Task objective.
Copy out the entries below exactly as they stand, but only from the line containing "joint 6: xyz" through the line containing "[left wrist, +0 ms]".

[Stored dataset items]
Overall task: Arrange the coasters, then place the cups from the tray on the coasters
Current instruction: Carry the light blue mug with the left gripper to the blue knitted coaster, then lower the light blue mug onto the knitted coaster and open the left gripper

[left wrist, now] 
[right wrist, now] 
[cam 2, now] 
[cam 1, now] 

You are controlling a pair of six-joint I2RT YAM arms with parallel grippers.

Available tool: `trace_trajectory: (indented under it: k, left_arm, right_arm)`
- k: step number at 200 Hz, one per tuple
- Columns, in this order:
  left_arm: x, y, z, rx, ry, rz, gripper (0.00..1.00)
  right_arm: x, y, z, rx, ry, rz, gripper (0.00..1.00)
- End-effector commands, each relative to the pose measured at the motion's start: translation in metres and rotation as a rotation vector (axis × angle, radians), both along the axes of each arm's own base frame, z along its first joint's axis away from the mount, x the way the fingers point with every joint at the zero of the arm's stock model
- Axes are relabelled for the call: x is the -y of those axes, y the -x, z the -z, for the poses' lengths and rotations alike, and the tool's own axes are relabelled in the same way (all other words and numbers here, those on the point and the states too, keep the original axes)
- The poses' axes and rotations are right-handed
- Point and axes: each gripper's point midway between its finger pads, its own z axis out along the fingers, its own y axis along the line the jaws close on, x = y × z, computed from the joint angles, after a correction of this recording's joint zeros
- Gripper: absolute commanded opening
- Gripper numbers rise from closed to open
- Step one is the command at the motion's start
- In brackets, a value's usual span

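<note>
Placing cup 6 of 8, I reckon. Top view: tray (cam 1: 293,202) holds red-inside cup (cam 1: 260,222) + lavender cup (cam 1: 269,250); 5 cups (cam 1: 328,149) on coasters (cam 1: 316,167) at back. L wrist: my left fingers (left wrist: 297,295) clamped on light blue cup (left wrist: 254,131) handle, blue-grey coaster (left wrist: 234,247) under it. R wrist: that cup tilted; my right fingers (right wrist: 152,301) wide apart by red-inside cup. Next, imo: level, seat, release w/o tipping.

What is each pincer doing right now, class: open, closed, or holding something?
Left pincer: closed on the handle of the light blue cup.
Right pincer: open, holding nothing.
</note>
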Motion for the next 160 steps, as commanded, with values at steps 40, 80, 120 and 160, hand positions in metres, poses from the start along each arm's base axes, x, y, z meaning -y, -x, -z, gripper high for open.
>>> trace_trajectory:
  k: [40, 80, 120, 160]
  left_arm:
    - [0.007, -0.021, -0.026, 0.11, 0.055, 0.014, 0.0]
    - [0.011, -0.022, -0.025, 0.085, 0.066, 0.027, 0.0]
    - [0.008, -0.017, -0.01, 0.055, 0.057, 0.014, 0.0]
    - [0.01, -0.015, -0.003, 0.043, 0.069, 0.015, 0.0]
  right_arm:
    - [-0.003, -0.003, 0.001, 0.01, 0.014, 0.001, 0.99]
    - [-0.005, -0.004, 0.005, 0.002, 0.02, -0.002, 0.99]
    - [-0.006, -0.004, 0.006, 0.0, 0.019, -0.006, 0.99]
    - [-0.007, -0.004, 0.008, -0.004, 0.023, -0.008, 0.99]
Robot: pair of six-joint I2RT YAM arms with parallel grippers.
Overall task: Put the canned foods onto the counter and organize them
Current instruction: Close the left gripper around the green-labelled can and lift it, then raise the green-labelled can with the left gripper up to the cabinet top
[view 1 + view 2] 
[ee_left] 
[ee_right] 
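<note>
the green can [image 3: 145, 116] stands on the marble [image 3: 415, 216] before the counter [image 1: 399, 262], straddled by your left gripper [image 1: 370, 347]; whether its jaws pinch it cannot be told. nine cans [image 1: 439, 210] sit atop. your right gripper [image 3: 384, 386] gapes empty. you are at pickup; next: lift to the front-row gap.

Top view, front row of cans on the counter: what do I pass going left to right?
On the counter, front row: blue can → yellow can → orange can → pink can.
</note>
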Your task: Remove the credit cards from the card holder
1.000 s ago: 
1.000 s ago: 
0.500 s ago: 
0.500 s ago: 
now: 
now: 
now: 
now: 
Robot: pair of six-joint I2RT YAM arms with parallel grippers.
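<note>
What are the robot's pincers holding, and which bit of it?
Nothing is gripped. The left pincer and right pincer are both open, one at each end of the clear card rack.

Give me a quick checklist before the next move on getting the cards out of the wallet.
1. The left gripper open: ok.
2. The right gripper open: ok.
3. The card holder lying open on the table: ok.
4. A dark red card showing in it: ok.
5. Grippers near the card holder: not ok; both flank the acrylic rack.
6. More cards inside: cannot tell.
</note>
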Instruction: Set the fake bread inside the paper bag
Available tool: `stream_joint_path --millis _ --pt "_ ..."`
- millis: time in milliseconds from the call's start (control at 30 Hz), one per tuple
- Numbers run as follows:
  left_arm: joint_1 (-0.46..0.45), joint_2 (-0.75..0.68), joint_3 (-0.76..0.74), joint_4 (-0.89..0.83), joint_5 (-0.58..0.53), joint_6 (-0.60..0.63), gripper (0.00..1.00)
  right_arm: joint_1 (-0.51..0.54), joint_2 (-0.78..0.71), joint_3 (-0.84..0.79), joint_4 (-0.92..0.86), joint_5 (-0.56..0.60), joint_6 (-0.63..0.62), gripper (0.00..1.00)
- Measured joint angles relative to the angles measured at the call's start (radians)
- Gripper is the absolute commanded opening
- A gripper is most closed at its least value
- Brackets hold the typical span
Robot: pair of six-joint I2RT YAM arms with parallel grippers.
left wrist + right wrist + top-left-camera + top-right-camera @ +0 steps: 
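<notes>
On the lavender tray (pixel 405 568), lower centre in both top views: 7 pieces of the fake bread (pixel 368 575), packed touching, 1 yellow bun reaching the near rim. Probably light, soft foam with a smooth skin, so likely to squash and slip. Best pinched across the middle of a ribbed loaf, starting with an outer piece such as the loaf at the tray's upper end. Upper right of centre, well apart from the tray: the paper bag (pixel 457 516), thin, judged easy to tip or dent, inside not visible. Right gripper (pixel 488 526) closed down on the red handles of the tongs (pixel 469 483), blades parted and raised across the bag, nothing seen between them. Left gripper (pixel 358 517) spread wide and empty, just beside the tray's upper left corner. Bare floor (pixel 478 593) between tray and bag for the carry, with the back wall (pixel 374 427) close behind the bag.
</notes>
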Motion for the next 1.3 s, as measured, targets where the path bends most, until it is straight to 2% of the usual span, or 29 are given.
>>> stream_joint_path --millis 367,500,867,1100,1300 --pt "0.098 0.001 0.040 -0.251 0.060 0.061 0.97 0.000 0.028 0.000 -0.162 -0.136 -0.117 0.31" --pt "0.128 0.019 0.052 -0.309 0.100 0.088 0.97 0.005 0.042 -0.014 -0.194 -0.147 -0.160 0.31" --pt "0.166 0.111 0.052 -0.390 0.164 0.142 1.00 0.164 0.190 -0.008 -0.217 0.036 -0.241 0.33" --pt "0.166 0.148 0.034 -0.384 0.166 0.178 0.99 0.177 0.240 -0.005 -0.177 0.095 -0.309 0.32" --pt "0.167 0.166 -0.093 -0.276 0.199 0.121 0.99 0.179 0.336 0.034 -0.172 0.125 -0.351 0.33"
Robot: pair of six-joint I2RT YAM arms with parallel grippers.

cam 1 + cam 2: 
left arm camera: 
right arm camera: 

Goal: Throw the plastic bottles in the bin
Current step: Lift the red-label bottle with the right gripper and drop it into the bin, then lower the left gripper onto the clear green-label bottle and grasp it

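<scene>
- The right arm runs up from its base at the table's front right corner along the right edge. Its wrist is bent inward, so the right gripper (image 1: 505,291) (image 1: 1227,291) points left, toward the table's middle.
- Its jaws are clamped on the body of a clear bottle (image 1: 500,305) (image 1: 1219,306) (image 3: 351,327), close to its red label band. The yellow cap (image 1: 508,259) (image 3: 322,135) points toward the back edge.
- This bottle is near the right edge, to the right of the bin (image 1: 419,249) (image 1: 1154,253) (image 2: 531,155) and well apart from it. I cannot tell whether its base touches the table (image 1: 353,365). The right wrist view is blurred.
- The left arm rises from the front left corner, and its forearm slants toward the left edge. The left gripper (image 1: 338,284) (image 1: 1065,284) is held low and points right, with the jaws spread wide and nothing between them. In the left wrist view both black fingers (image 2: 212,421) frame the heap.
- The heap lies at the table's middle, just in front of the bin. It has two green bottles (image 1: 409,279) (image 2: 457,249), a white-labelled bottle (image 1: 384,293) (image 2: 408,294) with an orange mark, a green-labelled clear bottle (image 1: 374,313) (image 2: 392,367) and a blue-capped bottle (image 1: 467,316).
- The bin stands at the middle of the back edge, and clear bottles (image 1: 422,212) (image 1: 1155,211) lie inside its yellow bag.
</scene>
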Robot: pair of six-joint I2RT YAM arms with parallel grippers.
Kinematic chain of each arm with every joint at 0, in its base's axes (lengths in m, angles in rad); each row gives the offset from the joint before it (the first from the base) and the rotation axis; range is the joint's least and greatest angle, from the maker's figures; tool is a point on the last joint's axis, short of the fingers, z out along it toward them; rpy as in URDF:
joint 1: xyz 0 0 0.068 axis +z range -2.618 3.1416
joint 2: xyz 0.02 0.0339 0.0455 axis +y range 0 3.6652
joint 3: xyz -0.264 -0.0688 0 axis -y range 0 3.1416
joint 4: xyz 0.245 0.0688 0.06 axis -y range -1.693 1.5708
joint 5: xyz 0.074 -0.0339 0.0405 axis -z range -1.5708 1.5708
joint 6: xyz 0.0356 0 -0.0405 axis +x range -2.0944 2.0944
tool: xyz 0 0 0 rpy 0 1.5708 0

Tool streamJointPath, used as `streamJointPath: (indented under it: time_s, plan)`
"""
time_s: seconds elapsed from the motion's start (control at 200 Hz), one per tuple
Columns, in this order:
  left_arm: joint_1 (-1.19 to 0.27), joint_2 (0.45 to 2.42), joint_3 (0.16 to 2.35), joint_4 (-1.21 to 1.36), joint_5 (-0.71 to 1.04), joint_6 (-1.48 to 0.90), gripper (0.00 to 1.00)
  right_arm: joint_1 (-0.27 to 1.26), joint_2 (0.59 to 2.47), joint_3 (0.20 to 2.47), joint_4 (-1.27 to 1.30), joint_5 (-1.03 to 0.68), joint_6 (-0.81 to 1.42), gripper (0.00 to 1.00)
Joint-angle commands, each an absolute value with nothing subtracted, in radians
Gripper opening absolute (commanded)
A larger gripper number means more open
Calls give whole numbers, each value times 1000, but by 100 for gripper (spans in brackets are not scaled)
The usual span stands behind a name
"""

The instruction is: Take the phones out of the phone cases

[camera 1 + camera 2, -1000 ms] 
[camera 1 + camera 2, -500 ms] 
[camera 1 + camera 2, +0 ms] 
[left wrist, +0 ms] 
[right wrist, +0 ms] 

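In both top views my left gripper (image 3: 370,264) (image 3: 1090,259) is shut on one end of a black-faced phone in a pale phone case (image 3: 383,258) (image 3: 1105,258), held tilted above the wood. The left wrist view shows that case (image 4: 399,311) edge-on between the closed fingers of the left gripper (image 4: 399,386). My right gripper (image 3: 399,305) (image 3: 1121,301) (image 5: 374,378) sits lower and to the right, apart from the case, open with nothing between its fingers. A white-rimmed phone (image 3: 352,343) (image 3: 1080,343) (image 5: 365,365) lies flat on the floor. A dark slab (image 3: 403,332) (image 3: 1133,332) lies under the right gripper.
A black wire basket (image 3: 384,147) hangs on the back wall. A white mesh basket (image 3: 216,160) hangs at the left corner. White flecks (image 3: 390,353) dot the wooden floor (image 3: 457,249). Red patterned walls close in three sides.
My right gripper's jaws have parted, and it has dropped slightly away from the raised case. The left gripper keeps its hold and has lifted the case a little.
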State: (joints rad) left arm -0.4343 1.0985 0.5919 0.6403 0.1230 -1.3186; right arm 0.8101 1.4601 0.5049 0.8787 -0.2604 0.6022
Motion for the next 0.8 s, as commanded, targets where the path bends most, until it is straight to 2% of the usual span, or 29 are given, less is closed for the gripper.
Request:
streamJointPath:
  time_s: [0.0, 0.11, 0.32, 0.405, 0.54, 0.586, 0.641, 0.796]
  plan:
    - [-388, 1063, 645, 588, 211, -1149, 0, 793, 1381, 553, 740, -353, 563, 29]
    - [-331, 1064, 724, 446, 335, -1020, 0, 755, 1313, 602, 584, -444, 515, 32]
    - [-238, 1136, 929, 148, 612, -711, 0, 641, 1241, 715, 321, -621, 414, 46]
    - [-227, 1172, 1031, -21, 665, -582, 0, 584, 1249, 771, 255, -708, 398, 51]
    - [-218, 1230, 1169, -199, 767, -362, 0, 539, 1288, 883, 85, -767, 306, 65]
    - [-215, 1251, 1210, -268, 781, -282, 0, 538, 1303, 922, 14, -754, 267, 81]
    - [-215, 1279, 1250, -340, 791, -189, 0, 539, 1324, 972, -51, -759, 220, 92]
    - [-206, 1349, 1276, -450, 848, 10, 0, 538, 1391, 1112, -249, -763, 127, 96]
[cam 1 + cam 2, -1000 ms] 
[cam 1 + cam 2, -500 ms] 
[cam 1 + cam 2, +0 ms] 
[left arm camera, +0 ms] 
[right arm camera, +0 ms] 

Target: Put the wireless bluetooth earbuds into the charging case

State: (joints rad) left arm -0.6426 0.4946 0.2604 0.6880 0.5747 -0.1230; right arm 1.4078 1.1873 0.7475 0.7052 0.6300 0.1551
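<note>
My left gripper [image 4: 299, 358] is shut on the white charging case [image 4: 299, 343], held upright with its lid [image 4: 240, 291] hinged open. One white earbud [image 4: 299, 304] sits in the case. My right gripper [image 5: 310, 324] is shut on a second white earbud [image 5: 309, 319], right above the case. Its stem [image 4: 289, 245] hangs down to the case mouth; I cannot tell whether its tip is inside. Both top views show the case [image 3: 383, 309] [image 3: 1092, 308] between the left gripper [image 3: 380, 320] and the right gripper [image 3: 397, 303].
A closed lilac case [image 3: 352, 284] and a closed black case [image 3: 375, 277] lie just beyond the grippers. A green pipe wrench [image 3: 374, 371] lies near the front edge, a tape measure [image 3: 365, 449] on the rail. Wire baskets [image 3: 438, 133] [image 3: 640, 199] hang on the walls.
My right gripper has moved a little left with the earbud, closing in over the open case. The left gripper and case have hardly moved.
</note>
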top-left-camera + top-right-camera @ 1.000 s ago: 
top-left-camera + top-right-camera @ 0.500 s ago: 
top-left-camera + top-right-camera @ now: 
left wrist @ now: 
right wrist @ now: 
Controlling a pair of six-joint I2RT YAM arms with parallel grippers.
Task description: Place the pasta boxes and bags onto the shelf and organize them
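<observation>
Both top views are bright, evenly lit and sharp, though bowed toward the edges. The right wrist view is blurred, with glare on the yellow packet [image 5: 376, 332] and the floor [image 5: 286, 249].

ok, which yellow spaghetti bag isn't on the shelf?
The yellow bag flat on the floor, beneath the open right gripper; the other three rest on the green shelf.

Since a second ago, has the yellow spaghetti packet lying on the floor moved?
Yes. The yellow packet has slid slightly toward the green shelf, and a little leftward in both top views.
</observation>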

Problem solution.
joint 6: xyz 0.0356 0 -0.0405 axis +x range -2.0944 2.0944
tool: xyz 0 0 0 rpy 0 1.5708 0

Tool streamJointPath, used as `streamJointPath: (indented under it: time_s, plan)`
"""
time_s: seconds elapsed from the motion's start (control at 200 Hz), one per tuple
Columns, in this order:
  left_arm: joint_1 (-1.19 to 0.27), joint_2 (0.45 to 2.42), joint_3 (0.16 to 2.35), joint_4 (-1.21 to 1.36), joint_5 (-0.71 to 1.04), joint_6 (-1.48 to 0.90), gripper (0.00 to 1.00)
  right_arm: joint_1 (-0.27 to 1.26), joint_2 (0.59 to 2.47), joint_3 (0.20 to 2.47), joint_4 (-1.27 to 1.30), joint_5 (-1.03 to 0.68), joint_6 (-0.81 to 1.42), gripper (0.00 to 1.00)
Joint-angle commands, each an absolute value with nothing subtracted, in radians
Gripper opening absolute (commanded)
A larger gripper number means more open
Calls give whole numbers, each value times 1000, but by 100 for gripper (spans in brackets are not scaled)
The usual span stands behind a name
"""

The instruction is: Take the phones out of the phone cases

[camera 1 + camera 2, -1000 ms] 
[camera 1 + camera 2, -500 ms] 
[camera 1 + camera 2, +0 ms] 
[left wrist, +0 ms] 

This completes the exercise.